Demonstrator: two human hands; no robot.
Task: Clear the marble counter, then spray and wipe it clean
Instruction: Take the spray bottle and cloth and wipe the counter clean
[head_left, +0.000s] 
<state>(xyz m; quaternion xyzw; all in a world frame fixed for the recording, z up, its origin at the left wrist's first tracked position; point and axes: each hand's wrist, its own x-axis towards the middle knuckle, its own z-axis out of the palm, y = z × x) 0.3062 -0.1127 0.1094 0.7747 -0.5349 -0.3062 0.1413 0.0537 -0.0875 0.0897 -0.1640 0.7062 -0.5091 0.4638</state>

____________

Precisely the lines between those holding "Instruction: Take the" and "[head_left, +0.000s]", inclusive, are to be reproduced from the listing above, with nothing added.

▶ **Output for this task**
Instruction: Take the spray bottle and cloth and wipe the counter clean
[head_left, +0.000s] 

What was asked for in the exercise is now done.